Apparently, the genre extends beyond Ann Arbor: a suite of critical websites about Seattle motivated the Seattle Post-Intelligencer to write a story about the online dissident culture, “Seattle-bashing takes hold in cyberspace,” concluding:

“Brewster, though, perceives the anti-Seattle sentiment as a self-effacing brand of civic pride. He doesn’t see the Seattle-slamming Web sites as evidence of a city filled with whiny malcontents, but of a strong Internet culture and one marked by hyper-criticism of its institutions, including the “boosterish” local media. Seattle’s economic boom of the 1990s, he pointed out, was spawned by unorthodox thinkers who took a skeptical view of the establishment. […]

Brewster believes the future of Seattle rests on its ability to attract fresh voices, particularly minorities and younger people, to the table. In the ’90s, he said, people were too busy working and making money to think about civic reinvention. The current economic lull, Brewster said, provides a chance for renewal.

“Now there is both the opportunity and the responsibility of shaping this place,” he said. “The question to me is, will it be done by the usual people — the Chamber of Commerce and the business interests — or will it be done by a broader base of people who care about the city?

“Will the people on change the place into something they like and which reflects their values, or would they rather throw darts?” Brewster said.”
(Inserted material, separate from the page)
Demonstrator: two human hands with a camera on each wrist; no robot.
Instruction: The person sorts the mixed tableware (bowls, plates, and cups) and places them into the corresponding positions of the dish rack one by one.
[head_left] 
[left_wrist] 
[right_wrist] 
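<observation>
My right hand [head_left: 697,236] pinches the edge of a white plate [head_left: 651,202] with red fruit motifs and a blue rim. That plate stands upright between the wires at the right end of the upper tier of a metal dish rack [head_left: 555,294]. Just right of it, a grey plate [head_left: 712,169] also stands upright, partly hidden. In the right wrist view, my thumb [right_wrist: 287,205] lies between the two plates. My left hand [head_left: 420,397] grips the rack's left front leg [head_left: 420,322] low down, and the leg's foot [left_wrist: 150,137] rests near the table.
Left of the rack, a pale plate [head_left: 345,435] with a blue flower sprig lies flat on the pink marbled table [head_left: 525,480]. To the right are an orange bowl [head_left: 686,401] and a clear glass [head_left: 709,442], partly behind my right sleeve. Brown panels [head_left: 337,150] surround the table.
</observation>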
The story raises a couple of issues for me: first, if the Seattle Post-Intelligencer could write this long story about a few websites which seem for the most part infrequently updated (, Seattle Shmeng, Sick of Seattle) where’s the Ann Arbor News’ coverage of Ann Arbor’s vibrant online culture? Sure, they mentioned Ann Arbor Is Overrated in their Talk About Town column, but I think the explosive growth in the number of local bloggers in the last six months is a phenomenon worth covering. Then again, would we really want to be celebrated by the “Boosterish” local media as evidence of how great Ann Arbor is? This reminds me of Herbert Marcuse – who famously thought capitalism necessarily co-opted all criticism. Which leads me to my second thought: is online sniping actually a form of civic pride, as claimed by the man quoted in the SPI story above? I think his question: whether the online critics will play a role in changing the city remains to be seen in Ann Arbor, although I intend to do more than throw darts.